▶ _Work request_
Reproduce the listing below exactly, except for its pictures.

*** Collected data Section Begins ***

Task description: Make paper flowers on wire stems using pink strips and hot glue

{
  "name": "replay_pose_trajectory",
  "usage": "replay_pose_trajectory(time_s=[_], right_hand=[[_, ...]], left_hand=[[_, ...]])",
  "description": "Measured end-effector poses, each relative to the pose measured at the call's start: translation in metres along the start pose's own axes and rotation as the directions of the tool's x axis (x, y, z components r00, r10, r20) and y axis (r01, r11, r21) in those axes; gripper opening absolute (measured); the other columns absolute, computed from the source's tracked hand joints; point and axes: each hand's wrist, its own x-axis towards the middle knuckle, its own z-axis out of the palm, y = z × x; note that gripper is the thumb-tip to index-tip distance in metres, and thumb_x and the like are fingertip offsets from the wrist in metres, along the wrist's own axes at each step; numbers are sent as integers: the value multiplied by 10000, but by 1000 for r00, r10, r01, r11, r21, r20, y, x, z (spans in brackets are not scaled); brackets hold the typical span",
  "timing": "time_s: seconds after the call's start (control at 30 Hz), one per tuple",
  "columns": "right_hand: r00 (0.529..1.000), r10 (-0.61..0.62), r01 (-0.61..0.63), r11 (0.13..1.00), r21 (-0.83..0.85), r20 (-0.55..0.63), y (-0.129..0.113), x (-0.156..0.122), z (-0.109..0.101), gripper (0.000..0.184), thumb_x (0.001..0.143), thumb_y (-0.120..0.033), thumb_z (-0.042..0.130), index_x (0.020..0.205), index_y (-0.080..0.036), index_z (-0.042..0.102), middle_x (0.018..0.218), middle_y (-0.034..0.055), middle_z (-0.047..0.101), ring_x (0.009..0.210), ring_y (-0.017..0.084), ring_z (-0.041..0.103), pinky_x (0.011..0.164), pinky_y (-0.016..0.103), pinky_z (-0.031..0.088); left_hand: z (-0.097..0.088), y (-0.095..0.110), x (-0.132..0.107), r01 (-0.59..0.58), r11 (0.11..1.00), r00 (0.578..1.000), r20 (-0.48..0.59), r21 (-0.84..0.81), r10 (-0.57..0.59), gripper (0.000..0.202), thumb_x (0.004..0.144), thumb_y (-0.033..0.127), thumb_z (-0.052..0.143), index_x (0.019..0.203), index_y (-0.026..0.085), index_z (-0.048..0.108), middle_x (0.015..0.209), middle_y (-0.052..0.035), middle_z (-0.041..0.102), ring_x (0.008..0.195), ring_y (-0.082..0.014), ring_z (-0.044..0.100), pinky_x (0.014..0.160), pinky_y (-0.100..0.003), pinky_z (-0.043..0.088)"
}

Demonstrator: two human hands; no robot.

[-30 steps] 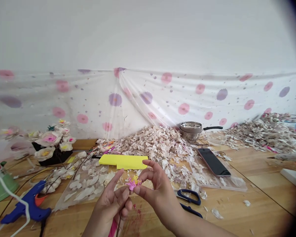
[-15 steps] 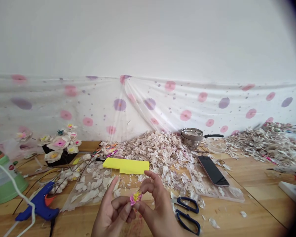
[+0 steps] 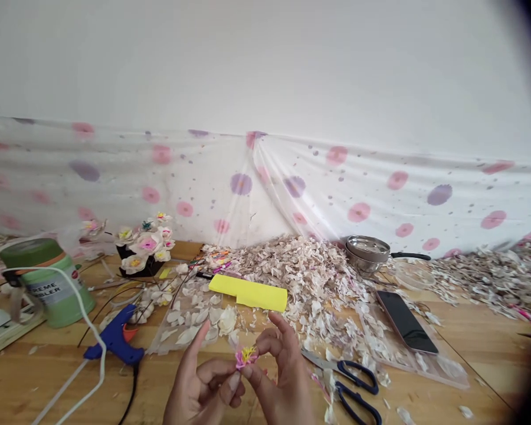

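Between both hands is a small pink flower centre with yellow stamens (image 3: pixel 246 358), low in the middle of the view. My left hand (image 3: pixel 206 378) pinches its base between thumb and forefinger. Opposite it, my right hand (image 3: pixel 279 369) grips the pink edge with thumb and fingers, the forefinger raised. Just beyond the hands lies a strip of yellow paper (image 3: pixel 250 293). Dark-blue-handled scissors (image 3: pixel 351 381) rest close to the right hand, partly spread. Pale loose petals (image 3: pixel 194 324) lie on a clear sheet behind the left hand.
A blue glue gun (image 3: pixel 117 341) with a white cord lies at left, before a green tumbler (image 3: pixel 55 289). Finished flowers (image 3: pixel 148 243) stand in a black holder. A large petal heap (image 3: pixel 287 260), metal bowls (image 3: pixel 367 252) and a phone (image 3: pixel 406 321) occupy the middle and right.
The view has turned left, so the table things appear farther right and more of the tumbler shows. Both hands still hold the flower centre, which is tilted slightly differently.
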Motion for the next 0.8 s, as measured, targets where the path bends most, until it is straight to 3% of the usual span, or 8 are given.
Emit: replay_pose_trajectory(time_s=[0.13, 0.3, 0.43, 0.6, 0.8], right_hand=[[1000, 15, -15, 999, -31, -13, -2, 0, 9, 715, 816, -148, 657, 1373, -334, 249, 803, -42, 619, 846, 158, 608, 875, 312, 469], [1000, 8, -8, 998, -59, -3, 0, 4, 14, 705, 821, -117, 623, 1381, -315, 242, 843, -24, 607, 905, 169, 602, 868, 317, 476], [1000, -12, 11, 997, -71, -5, -1, 7, 16, 698, 821, -112, 610, 1392, -282, 248, 835, -17, 615, 857, 169, 606, 862, 332, 478], [1000, -10, 10, 997, -76, -3, -3, 8, 17, 688, 826, -91, 578, 1396, -268, 236, 819, -11, 627, 839, 178, 607, 899, 387, 449], [1000, -19, 19, 998, -63, -1, -2, 11, 18, 661, 835, -104, 572, 1390, -265, 249, 831, -4, 628, 824, 179, 604, 891, 392, 442]], left_hand=[[-8, 4, 5, 64, 998, 998, 21, -13, -63, 1058, 602, 353, 827, 1448, 188, 213, 668, -21, 679, 504, -147, 576, 474, -210, 475], [-12, 1, 10, -13, 999, 998, -55, 30, 15, 1039, 579, 411, 836, 1434, 281, 259, 966, -72, 697, 547, -142, 617, 541, -242, 539], [-14, -2, 12, -37, 997, 997, -67, 70, 41, 1000, 619, 440, 807, 1437, 296, 251, 902, -46, 686, 588, -152, 635, 565, -237, 548], [-15, -6, 16, -107, 992, 989, -97, 66, 113, 903, 633, 340, 814, 1395, 335, 330, 949, -10, 635, 598, -137, 647, 554, -220, 548], [-13, -7, 15, -151, 982, 983, -92, 112, 162, 925, 659, 332, 800, 1425, 265, 285, 784, -13, 687, 615, -161, 654, 585, -222, 555]])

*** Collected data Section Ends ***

▶ _Output of the exercise_
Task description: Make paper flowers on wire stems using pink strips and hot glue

{
  "name": "replay_pose_trajectory",
  "usage": "replay_pose_trajectory(time_s=[_], right_hand=[[_, ...]], left_hand=[[_, ...]])",
  "description": "Measured end-effector poses, each relative to the pose measured at the call's start: translation in metres along the start pose's own axes and rotation as the directions of the tool's x axis (x, y, z components r00, r10, r20) and y axis (r01, r11, r21) in those axes; gripper opening absolute (measured); the other columns absolute, computed from the source's tracked hand joints; point and axes: each hand's wrist, its own x-axis towards the middle knuckle, its own z-axis out of the palm, y = z × x; note that gripper is the thumb-tip to index-tip distance in metres, and thumb_x and the like are fingertip offsets from the wrist in metres, along the wrist's own axes at each step; numbers are sent as integers: the value multiplied by 10000, but by 1000 for r00, r10, r01, r11, r21, r20, y, x, z (spans in brackets are not scaled); brackets hold the typical span",
  "timing": "time_s: seconds after the call's start (control at 30 Hz), one per tuple",
  "columns": "right_hand: r00 (0.529..1.000), r10 (-0.61..0.62), r01 (-0.61..0.63), r11 (0.13..1.00), r21 (-0.83..0.85), r20 (-0.55..0.63), y (-0.129..0.113), x (-0.156..0.122), z (-0.109..0.101), gripper (0.000..0.184), thumb_x (0.001..0.143), thumb_y (-0.120..0.033), thumb_z (-0.042..0.130), index_x (0.020..0.205), index_y (-0.080..0.036), index_z (-0.042..0.102), middle_x (0.018..0.218), middle_y (-0.034..0.055), middle_z (-0.047..0.101), ring_x (0.009..0.210), ring_y (-0.017..0.084), ring_z (-0.041..0.103), pinky_x (0.011..0.164), pinky_y (-0.016..0.103), pinky_z (-0.031..0.088); left_hand: z (-0.097..0.088), y (-0.095..0.110), x (-0.132..0.107), r01 (-0.59..0.58), r11 (0.11..1.00), r00 (0.578..1.000), r20 (-0.48..0.59), r21 (-0.84..0.81), r10 (-0.57..0.59), gripper (0.000..0.202), thumb_x (0.004..0.144), thumb_y (-0.033..0.127), thumb_z (-0.052..0.143), index_x (0.019..0.203), index_y (-0.026..0.085), index_z (-0.048..0.108), middle_x (0.015..0.209), middle_y (-0.052..0.035), middle_z (-0.041..0.102), ring_x (0.008..0.195), ring_y (-0.082..0.014), ring_z (-0.044..0.100), pinky_x (0.014..0.160), pinky_y (-0.100..0.003), pinky_z (-0.043..0.088)"
}

Demonstrator: two human hands; no robot.

[-30 steps] 
[-15 steps] 
[+0 steps] 

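Between both hands is a small pink flower centre with yellow stamens (image 3: pixel 246 358), low in the middle of the view. My left hand (image 3: pixel 206 378) pinches its base between thumb and forefinger. Opposite it, my right hand (image 3: pixel 279 369) grips the pink edge with thumb and fingers, the forefinger raised. Just beyond the hands lies a strip of yellow paper (image 3: pixel 250 293). Dark-blue-handled scissors (image 3: pixel 351 381) rest close to the right hand, partly spread. Pale loose petals (image 3: pixel 194 324) lie on a clear sheet behind the left hand.
A blue glue gun (image 3: pixel 117 341) with a white cord lies at left, before a green tumbler (image 3: pixel 55 289). Finished flowers (image 3: pixel 148 243) stand in a black holder. A large petal heap (image 3: pixel 287 260), metal bowls (image 3: pixel 367 252) and a phone (image 3: pixel 406 321) occupy the middle and right.
The view has turned left, so the table things appear farther right and more of the tumbler shows. Both hands still hold the flower centre, which is tilted slightly differently.
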Motion for the next 0.8 s, as measured, targets where the path bends most, until it is straight to 3% of the usual span, or 8 are given.
Emit: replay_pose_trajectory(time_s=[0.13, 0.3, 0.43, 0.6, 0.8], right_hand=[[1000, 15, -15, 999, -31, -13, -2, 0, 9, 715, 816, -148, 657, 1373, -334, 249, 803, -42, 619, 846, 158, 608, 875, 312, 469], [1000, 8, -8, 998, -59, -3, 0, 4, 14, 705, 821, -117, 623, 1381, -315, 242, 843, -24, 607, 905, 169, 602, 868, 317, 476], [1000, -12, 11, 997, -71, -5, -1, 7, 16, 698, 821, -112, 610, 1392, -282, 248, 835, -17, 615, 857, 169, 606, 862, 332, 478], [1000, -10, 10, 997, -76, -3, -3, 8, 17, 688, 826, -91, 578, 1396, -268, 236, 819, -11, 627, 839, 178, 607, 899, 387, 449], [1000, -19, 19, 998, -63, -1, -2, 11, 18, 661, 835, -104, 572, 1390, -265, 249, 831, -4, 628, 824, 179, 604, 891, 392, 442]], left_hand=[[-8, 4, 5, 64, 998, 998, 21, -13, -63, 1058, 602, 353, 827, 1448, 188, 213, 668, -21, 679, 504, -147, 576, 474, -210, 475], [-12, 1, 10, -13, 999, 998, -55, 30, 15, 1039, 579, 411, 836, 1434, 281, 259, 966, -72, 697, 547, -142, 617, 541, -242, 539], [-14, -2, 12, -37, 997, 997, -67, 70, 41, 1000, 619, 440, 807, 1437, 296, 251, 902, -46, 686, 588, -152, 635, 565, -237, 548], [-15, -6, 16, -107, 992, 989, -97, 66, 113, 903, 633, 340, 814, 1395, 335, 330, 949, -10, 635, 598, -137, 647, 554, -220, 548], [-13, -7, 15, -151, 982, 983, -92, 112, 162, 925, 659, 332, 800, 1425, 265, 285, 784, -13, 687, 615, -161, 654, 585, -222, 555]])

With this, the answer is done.